# WHAT IS NEEDED:
Look through the records and copy each line with the string "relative" in it.

Stored data entries
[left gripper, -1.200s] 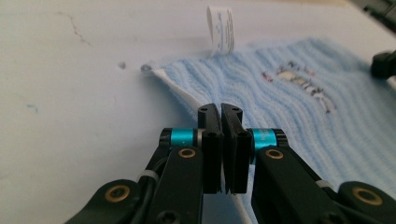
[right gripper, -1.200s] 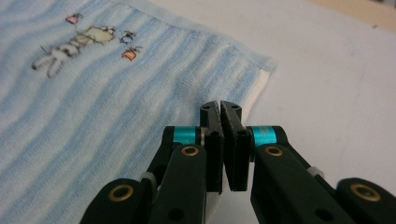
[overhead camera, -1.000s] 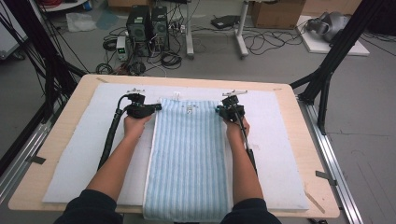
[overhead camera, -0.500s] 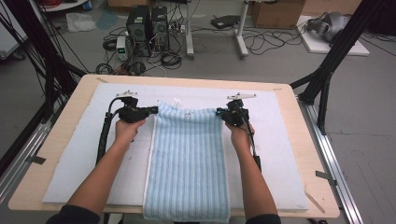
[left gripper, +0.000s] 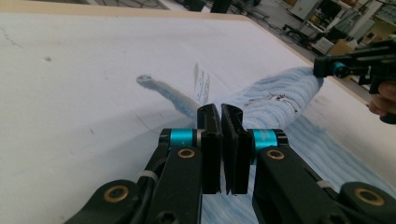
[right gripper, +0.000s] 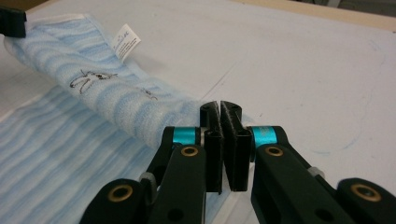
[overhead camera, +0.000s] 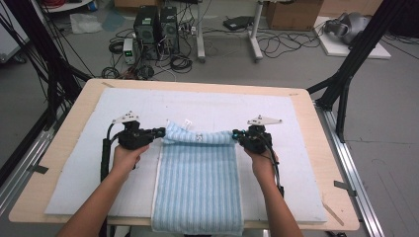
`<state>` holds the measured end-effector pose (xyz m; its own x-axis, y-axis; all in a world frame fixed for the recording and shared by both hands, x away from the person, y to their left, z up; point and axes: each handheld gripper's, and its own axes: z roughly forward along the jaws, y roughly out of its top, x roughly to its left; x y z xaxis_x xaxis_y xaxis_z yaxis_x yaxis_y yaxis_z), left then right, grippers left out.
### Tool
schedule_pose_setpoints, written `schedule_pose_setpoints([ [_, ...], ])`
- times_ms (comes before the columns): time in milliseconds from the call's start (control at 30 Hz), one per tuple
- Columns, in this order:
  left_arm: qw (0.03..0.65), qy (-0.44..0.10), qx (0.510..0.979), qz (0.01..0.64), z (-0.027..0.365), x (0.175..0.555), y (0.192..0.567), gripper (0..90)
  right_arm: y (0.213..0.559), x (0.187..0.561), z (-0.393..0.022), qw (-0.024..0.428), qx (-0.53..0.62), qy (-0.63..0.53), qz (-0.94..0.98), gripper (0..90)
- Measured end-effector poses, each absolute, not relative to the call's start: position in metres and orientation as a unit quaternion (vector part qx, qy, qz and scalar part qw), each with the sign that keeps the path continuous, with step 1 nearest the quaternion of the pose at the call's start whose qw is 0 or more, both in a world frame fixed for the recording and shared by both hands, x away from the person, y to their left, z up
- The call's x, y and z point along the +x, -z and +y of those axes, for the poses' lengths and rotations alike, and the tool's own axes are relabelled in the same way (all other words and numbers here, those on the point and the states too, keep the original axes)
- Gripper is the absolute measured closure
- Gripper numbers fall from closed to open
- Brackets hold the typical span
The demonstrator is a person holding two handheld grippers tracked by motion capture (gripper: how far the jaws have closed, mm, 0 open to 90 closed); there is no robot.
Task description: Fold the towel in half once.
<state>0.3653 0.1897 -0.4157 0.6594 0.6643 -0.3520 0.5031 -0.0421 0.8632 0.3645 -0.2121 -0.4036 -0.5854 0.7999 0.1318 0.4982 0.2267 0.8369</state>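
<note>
On the padded table [overhead camera: 74, 163] in the high view, I hold the left gripper [overhead camera: 159, 132] and right gripper [overhead camera: 236, 133] clamped on the 2 far corners of a blue striped towel [overhead camera: 197, 187], lifting its far edge while the rest lies flat, its near end draping over the table's front edge. To fold well, I judge both hands should travel toward me level and together, keeping that edge taut. Along the left gripper view, the jaws sit pressed together on the towel corner; the pinched cloth itself is hidden behind them. Along the right gripper view, the jaws are likewise closed on towel, and the white care label [right gripper: 125, 41] carries print too small to read.
</note>
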Motion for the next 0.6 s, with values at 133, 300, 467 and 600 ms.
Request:
schedule_pose_setpoints([
  [133,0.553,-0.065,0.730,0.395,0.191,0.349,0.420,85.6,0.404,0.347,-0.215,0.163,0.416,-0.458,0.769,87.6],
  [300,0.545,-0.058,0.742,0.385,0.193,0.333,0.428,85.5,0.408,0.323,-0.215,0.163,0.399,-0.451,0.782,87.6],
  [467,0.544,-0.043,0.745,0.384,0.194,0.321,0.438,85.3,0.417,0.307,-0.219,0.148,0.398,-0.455,0.783,87.6],
  [600,0.536,-0.045,0.749,0.387,0.197,0.319,0.441,84.6,0.425,0.301,-0.219,0.143,0.399,-0.442,0.791,86.7],
])
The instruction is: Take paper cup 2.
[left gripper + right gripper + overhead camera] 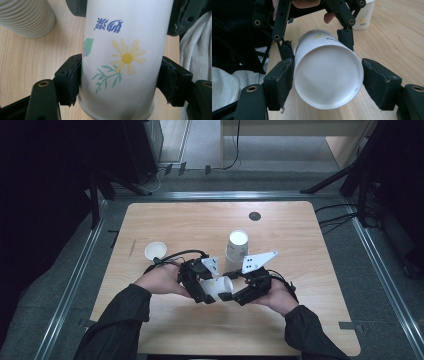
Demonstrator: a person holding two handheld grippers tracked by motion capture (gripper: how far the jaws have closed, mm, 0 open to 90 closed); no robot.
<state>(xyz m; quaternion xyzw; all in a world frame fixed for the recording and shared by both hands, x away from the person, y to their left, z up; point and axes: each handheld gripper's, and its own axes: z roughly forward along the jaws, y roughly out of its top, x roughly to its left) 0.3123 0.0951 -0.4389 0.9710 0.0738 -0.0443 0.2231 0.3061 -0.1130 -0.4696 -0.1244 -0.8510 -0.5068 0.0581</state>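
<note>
Person: two dark sleeves enter the high view at 6 o'clock, each hand holding a gripper over the near middle of the table (pixel 165 325)
Paper cup: white cup (pixel 220 286) with a yellow flower print, lying on its side in the air between the two grippers, base toward the right gripper
Left gripper: the left gripper (pixel 199 287) sits at 9 o'clock of the cup, its pads pressed on both sides of the cup near the rim, gripping it
Right gripper: the right gripper (pixel 235 291) sits at 3 o'clock of the cup, jaws spread either side of the cup's base; left pad touching or nearly so, a gap at the right pad
Cup stack: upside-down stack of cups (pixel 236 248), standing at 12 o'clock just beyond the grippers
Single cup: upright white cup (pixel 155 251), at 10 o'clock from the left hand, near it
Table hole: dark round spot (pixel 255 216) at 12 o'clock near the far edge
</note>
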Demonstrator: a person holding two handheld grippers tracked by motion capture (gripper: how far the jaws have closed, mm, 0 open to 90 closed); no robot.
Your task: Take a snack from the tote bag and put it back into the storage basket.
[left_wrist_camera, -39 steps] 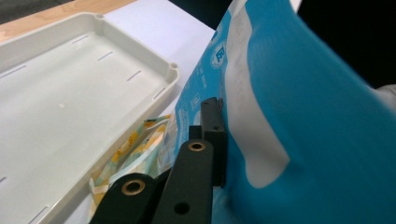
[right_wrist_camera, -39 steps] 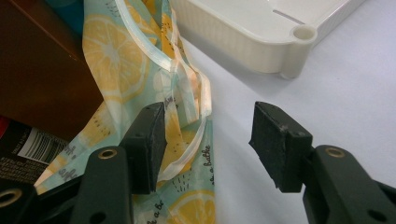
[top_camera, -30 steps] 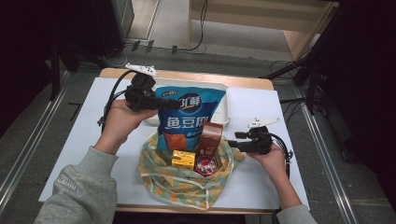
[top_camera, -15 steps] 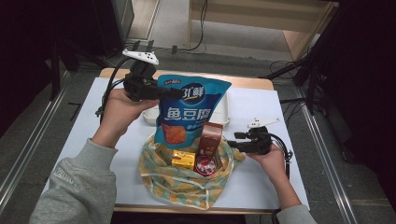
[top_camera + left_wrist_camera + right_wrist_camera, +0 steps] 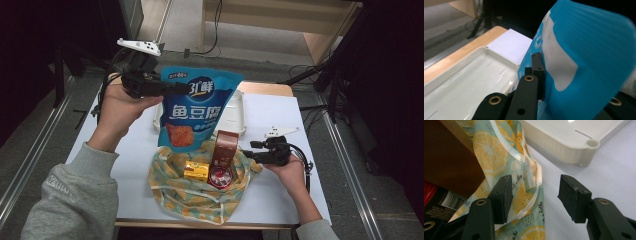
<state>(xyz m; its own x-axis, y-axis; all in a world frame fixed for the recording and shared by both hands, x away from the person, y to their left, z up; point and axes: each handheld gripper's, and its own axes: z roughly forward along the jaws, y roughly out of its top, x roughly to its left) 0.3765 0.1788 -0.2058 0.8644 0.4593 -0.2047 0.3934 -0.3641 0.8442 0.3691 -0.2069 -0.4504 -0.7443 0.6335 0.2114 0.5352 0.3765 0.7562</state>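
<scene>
The white counter (image 5: 125,155) carries everything, with a white plastic tray (image 5: 239,115) lying at its far middle. Nearer, at the near middle of the counter, a lemon-print cloth bag (image 5: 200,192) sits open — inside it a brown carton (image 5: 225,147) stands upright, a yellow box (image 5: 196,171) lies to its left, and a red-lidded jar (image 5: 220,177) lies in front of the carton.

Above the bag's far edge hangs the blue snack bag (image 5: 192,112), lifted clear of the counter with its bottom edge just over the cloth bag's opening. The left gripper (image 5: 175,89) is clamped on the snack bag's upper left corner, jaws pressed flat against the film, as the left gripper view shows close up.

The right gripper (image 5: 250,152) rests at the right side of the cloth bag, low over the counter. Its jaws stand partly apart with the bag's white-trimmed rim (image 5: 534,185) lying between them — the pads are not pressing on it.
</scene>
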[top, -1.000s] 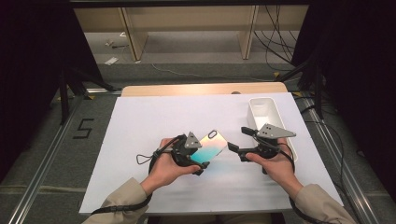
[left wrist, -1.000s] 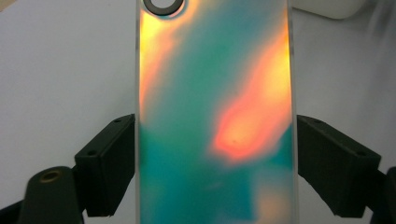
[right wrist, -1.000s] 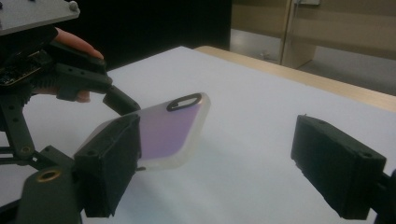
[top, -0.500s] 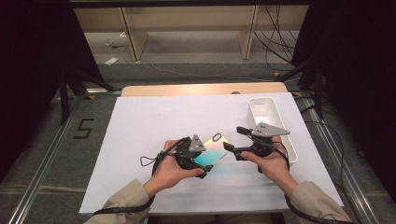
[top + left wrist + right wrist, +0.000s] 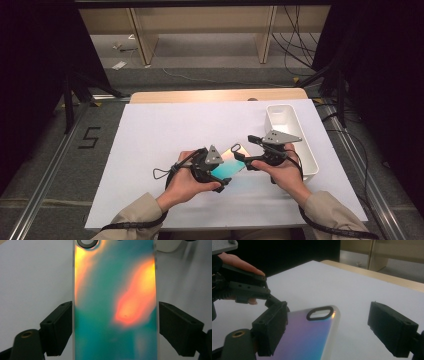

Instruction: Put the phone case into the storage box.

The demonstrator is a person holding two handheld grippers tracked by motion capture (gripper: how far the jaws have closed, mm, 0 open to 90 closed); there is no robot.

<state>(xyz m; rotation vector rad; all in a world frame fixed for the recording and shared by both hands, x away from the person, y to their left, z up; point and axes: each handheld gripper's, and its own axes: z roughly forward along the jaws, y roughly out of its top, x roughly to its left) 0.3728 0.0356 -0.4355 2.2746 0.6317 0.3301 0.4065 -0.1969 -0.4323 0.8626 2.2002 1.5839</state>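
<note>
Iridescent phone case (image 5: 115, 305) | gripped by left tongs (image 5: 115, 332) | right tongs (image 5: 337, 332) agape

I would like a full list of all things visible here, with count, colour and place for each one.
phone case: one, iridescent teal and orange, held above the table centre, its long edges between the left hand-held gripper's jaws.
bin: one, white, right side of the table.
table: one, white top with a wooden far edge.
shelf units: pale wood, on the floor beyond the table.
cables: several, black, floor at the far right.
left hand-held gripper: one, black, gripping the case.
right hand-held gripper: one, black, jaws open around the case's camera-hole end.
</note>
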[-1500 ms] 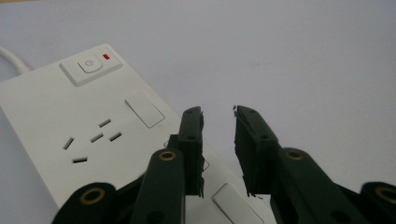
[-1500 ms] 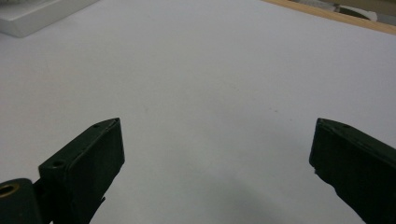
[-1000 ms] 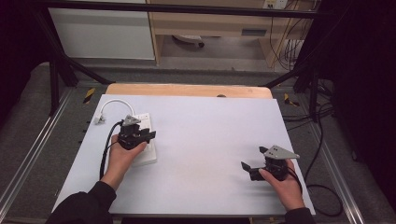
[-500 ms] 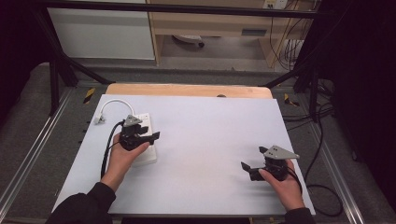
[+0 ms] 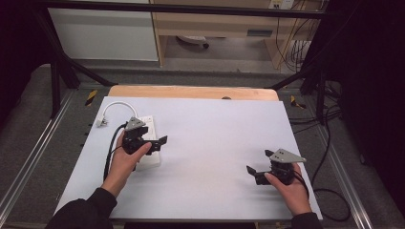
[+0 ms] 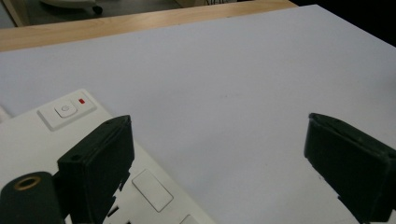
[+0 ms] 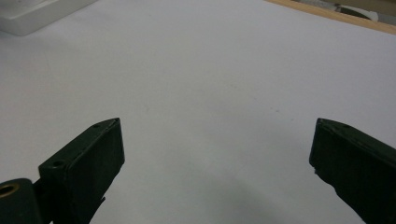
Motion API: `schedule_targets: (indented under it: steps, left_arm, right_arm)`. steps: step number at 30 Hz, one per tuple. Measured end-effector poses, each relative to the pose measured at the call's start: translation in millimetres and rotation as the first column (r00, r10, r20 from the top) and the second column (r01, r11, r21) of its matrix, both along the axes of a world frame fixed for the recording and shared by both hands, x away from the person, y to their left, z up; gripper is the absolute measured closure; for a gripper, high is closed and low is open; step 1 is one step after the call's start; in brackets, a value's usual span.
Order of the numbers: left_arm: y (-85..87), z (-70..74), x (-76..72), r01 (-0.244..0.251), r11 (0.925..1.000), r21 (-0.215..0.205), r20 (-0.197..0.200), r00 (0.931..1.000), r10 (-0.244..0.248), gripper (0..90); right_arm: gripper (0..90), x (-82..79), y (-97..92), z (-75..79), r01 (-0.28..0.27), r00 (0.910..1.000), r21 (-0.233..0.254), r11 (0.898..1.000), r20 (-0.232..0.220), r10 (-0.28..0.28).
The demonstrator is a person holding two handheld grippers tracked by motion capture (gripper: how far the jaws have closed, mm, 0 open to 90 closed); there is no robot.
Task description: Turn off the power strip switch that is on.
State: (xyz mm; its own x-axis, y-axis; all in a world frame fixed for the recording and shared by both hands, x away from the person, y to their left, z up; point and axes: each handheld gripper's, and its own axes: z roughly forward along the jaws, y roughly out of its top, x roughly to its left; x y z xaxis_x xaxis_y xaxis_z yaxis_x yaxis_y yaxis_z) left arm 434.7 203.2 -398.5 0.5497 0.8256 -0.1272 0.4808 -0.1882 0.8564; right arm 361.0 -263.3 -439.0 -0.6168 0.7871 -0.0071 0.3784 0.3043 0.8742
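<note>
On the left half of the white worktop lies a white power strip, its white cord curling off toward the far left corner and ending in a plug. The left gripper hovers right over the strip, held in the person's left hand. Its jaws have just been opening and now stand spread wide with nothing between them. The left gripper view looks down past one jaw onto the strip, where a rocker switch with a small red light beside it sits at the far end. The other jaw hangs over bare worktop. Well apart, near the front right corner, the right gripper rests low in the right hand, its jaws likewise spread over the bare surface, pinching nothing.
</note>
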Motion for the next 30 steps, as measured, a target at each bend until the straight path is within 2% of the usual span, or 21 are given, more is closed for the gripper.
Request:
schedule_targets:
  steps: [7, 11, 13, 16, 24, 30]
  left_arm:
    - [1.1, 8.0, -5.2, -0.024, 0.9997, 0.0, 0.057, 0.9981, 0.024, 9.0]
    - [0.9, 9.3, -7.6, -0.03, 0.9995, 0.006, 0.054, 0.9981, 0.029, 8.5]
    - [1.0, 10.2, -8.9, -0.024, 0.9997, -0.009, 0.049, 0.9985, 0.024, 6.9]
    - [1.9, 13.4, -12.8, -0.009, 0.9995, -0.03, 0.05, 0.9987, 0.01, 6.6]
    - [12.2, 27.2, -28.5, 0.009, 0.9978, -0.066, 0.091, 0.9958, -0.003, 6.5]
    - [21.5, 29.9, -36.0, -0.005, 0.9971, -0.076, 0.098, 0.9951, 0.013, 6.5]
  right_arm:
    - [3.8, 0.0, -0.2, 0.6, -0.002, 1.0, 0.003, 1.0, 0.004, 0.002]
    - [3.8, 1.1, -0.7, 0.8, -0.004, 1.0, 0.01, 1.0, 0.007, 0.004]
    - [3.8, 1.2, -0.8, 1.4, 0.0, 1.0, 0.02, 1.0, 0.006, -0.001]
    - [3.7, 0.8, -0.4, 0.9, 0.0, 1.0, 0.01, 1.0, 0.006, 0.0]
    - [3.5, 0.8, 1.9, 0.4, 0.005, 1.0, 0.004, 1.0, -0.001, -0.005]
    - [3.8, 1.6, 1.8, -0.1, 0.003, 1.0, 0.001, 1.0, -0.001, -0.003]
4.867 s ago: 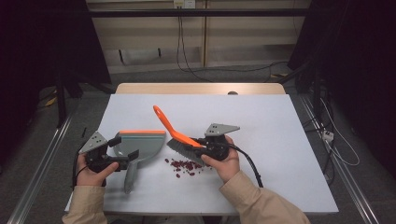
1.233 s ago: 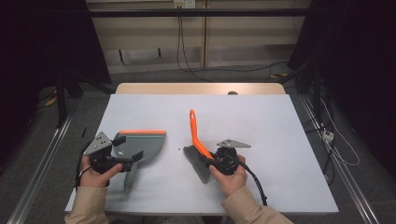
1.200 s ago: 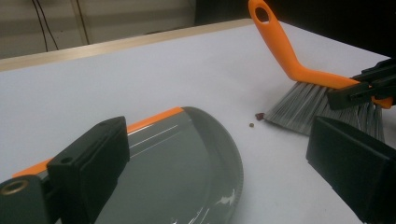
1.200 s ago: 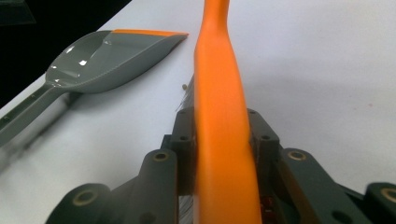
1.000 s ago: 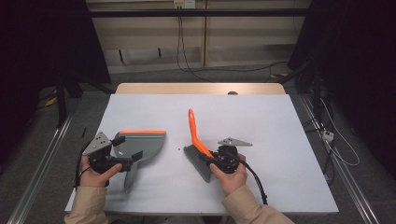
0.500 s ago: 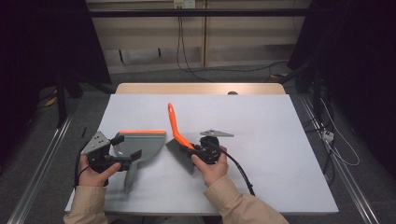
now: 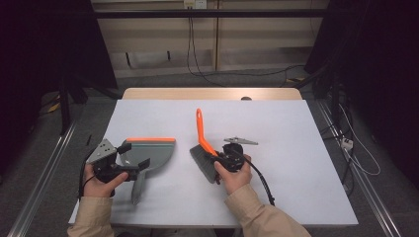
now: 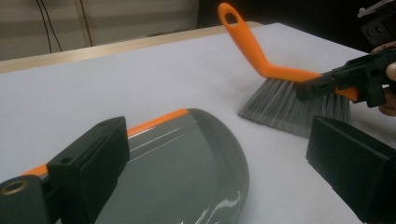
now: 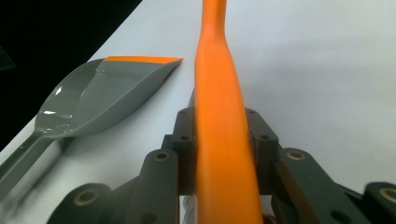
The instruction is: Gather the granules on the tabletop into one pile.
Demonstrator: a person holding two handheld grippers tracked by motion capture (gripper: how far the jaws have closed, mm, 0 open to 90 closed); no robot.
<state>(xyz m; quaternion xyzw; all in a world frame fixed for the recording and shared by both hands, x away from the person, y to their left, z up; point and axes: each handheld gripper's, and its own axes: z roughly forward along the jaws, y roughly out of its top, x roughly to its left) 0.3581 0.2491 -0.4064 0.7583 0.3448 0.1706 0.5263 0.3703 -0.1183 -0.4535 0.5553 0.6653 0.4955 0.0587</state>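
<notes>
Left claw [image 7: 129, 164] pinches the dustpan [image 7: 150, 152] handle, pan flat on the table [image 7: 296, 148] at its near left; right claw [image 7: 217, 159] clamps the orange brush [image 7: 203, 148] handle, bristles down just right of the pan. No debris visible on the table, so sweeping looks done; likely left: emptying or parking the tools. Pan interior is partly hidden; contents unclear. Left claw's contact on the handle is cut off in its own view.

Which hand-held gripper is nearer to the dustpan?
Left. The left hand-held gripper sits at the dustpan, by its handle; the right hand-held gripper clamps the brush beside it.
</notes>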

# TASK RESPONSE:
- Measured end-effector poses, each absolute, not relative to the call's start: position in metres and orientation as a unit quaternion (vector part qx, qy, qz and scalar part qw), each with the sign that keeps the path continuous, with step 1 nearest the quaternion of the pose at the call's start whose qw is 0 or more, both in a world frame fixed for the recording and shared by both hands, x away from the person, y to their left, z up
Motion API: `schedule_targets: (indented under it: steps, left_arm, right_arm)`. steps: step number at 30 Hz, one per tuple. Measured end-effector poses, each relative to the pose measured at the call's start: translation in millimetres and rotation as the first column (r00, r10, r20 from the top) and the second column (r01, r11, r21) of its matrix, both along the axes of a world frame fixed for the recording and shared by both hands, x away from the person, y to their left, z up; gripper is the absolute measured closure; for a gripper, high is closed and low is open; step 1 is one step after the call's start; in brackets, a value's usual span.

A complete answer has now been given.